Actually, most of them need repairs. Mold has infected large numbers of
vacant houses. When homes aren't heated and air doesn't circulate, that happens. About $5000 per a house to treat this. Old prosperity deteriorates rapidly, especially unused.
If the only thing denying a population prosperity is improper allocation of resources, then why am I wrong for criticizing the system we rely on to allocate resources?
Firstly, our present system is partly what you desire. We
do try to give houses to poor people. We call them subprime mortgages. You can hate that it collapsed, but recognize that the present system was
trying to do as you wanted. And maybe that's why the resources were misallocated in the Housing Bubble. Those people needed homes, sure, but some of those foreclosed houses are pretty big, and required a lot of construction. Maybe the people in those foreclosed McMansions didn't need houses quite that big, requiring quite that many raw resources in their construction? Resources were being allocated to recipients who couldn't reciprocate similar production levels. Because of interference.
So now, keeping in mind that the numbers game is already rigged and unnatural, it does need changes, and changes will happen in a decade or two. Possibly huge changes. Possibly what we least should desire! Criticize, by all means.The only part truly wrong with your present critique is a lack of an explanation how a new system works better, how a select few elites wouldn't easily subvert it as usual, and how the transition could be made smoothly without the butchery and famines the last time capitalism was radically overhauled.
the inner cities ... occupants had no sense of the value that they were being given for free.
That's because value is relative. The people occupying a house might not care as much about what it looks like so much as they care about the fact that they have a house to live in. Your perspective on the value of another person's stuff is different from their own.
Value is relative. True. However, there is bound to be a time when you want your stuff to be someone else's stuff, so the opinions of other people still matter. Sane people respectful of their own and others' property tend to like clean environments. They shop for houses in as good a neighborhood as they can budget. Run-down neighborhoods are home to some of these people who are down on their luck, but also to some other less functioning people who simply don't care about their own property... or about yours... or even about whether yours isn't theirs. And that's called burglary and mugging!

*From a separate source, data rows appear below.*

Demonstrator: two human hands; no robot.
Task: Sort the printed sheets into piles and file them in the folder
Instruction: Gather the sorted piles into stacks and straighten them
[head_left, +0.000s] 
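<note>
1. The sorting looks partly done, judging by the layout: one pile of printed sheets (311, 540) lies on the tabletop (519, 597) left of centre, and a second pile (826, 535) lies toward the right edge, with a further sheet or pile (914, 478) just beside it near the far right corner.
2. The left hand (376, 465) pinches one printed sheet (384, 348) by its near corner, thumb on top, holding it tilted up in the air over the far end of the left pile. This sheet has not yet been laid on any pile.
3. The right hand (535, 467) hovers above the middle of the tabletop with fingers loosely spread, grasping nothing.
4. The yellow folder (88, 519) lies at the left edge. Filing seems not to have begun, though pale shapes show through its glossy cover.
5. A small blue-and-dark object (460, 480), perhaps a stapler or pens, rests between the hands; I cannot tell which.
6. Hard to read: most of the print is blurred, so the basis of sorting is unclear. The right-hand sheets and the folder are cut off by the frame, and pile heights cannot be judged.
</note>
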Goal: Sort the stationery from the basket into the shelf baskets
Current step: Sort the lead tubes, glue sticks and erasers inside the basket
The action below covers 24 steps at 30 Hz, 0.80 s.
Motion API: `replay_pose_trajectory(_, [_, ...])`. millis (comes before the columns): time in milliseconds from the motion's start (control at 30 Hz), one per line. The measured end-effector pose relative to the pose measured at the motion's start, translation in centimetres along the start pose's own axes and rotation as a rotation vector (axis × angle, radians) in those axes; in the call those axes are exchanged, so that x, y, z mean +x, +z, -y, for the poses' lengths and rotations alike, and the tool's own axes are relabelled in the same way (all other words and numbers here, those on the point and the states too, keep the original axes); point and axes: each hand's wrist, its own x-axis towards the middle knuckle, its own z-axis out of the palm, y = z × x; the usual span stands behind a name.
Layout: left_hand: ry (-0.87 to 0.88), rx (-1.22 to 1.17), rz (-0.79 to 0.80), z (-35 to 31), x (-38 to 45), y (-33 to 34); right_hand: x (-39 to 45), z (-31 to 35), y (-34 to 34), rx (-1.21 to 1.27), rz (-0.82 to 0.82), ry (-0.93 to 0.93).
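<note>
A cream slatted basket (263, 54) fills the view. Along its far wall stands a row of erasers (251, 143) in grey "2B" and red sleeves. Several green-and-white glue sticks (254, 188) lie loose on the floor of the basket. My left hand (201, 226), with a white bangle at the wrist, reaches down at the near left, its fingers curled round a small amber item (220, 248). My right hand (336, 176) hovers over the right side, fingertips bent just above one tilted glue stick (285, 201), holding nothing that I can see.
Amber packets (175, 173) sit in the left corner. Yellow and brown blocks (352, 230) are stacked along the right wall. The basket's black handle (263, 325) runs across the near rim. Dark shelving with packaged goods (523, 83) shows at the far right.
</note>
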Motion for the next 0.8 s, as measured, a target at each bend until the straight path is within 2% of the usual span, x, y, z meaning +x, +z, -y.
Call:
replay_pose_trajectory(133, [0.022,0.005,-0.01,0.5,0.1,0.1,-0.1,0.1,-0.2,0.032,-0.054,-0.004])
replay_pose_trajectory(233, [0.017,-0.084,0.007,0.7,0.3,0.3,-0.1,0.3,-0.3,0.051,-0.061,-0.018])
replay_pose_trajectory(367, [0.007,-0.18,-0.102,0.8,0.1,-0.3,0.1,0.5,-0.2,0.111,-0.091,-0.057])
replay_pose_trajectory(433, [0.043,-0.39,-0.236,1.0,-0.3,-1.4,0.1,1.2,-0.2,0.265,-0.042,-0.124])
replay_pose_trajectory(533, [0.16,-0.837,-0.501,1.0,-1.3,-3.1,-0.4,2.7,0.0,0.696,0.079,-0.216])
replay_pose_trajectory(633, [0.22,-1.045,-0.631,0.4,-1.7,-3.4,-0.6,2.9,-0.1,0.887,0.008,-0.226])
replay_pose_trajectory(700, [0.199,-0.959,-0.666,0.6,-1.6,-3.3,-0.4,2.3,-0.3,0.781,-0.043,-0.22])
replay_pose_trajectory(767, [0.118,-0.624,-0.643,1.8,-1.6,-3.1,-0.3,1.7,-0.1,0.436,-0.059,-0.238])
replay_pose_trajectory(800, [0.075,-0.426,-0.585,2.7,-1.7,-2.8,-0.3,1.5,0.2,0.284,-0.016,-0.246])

As an irrevelant personal aside, just frigging yesterday, my wife and I were walking down the street and a motorcycle mugger grabbed her purse and dragged her about 20 feet. She held on, and after a shocked pause, I ran at the mugger, so he fled. Feel my pain, please.
"We need the number game, because it's how we allocate resources. We can't allocate resources because it fucks up the number game."
Yep. Those resources were spent on houses because we artificially subverted the numbers game to give less-productive people the means to order their construction. Without subprime mortgages, those houses wouldn't be there, at least not
that large a house that required
that many construction materials and
that many construction workers to build. To own something, I have to produce something else and get some roughly equivalent numbers in my wallet.
Not to say a pure classically liberal economy is a perfect utopia--life is full of shit, and you have to eat it--but what I am saying is that you can't pin every single failing of the present system 100% squarely on the pure numbers. We've got a lot of people bending and fudging the numbers behind the scenes.
what's the justification for homeless children, who are completely blameless for their situation?
I'd hope that there aren't too many of those. Foster care is hardly a blessing, but it's better than the street, right?